- [Given information]:
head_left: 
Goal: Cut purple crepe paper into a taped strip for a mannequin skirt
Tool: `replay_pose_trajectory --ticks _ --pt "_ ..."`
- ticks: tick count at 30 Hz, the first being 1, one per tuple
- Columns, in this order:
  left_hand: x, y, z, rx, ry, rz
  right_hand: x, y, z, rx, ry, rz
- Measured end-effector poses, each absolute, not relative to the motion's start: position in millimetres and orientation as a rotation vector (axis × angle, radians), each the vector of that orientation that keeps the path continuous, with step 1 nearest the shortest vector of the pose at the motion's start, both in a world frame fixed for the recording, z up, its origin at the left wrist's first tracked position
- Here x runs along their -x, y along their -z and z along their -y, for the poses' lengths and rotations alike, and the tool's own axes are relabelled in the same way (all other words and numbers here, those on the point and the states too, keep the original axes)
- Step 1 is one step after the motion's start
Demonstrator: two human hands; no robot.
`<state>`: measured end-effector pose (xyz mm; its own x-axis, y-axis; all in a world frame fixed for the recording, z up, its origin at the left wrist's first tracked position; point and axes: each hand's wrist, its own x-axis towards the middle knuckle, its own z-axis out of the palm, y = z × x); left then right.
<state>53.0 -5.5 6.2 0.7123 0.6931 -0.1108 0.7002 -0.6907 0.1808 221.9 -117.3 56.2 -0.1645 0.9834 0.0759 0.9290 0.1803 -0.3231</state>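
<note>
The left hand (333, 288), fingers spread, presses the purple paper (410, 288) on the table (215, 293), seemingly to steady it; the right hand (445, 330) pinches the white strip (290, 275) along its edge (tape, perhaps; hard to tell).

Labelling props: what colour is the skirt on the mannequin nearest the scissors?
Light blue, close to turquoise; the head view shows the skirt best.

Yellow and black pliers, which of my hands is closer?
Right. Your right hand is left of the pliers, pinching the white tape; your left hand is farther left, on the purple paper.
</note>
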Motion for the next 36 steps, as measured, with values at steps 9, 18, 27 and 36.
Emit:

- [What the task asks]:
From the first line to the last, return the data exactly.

- [Solution to this exercise]:
head_left: 
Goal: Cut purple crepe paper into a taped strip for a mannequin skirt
Tool: `replay_pose_trajectory --ticks _ --pt "_ ..."`
- ticks: tick count at 30 Hz, the first being 1, one per tuple
- Columns, in this order:
  left_hand: x, y, z, rx, ry, rz
  right_hand: x, y, z, rx, ry, rz
- Measured end-effector poses, each absolute, not relative to the motion's start: position in millimetres and orientation as a rotation vector (axis × angle, radians), each the vector of that orientation that keeps the path continuous, with step 1 nearest the shortest vector of the pose at the motion's start, both in a world frame fixed for the recording, z up, its origin at the left wrist's first tracked position
- Here x runs along their -x, y along their -z and z along their -y, for the poses' lengths and rotations alike, and the tool's own axes are relabelled in the same way (all other words and numbers here, those on the point and the states too, keep the original axes)
- Step 1 is one step after the motion's start
Demonstrator: two human hands; no robot.
`<state>`: measured end-effector pose (xyz mm; its own x-axis, y-axis; all in a world frame fixed for the recording, z up, its origin at the left wrist's first tracked position; point and axes: each hand's wrist, its own x-axis towards the middle knuckle, its own z-axis out of the palm, y = z × x); left then right.
<state>53.0 -5.5 6.2 0.7123 0.6931 -0.1108 0.7002 -0.6907 0.1808 221.9 -117.3 56.2 -0.1645 0.9834 0.0759 0.9290 0.1803 -0.3231</state>
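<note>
The left hand (333, 288), fingers spread, presses the purple paper (410, 288) on the table (215, 293), seemingly to steady it; the right hand (445, 330) pinches the white strip (290, 275) along its edge (tape, perhaps; hard to tell).

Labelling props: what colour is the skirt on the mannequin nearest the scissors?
Light blue, close to turquoise; the head view shows the skirt best.

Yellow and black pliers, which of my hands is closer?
Right. Your right hand is left of the pliers, pinching the white tape; your left hand is farther left, on the purple paper.
</note>
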Motion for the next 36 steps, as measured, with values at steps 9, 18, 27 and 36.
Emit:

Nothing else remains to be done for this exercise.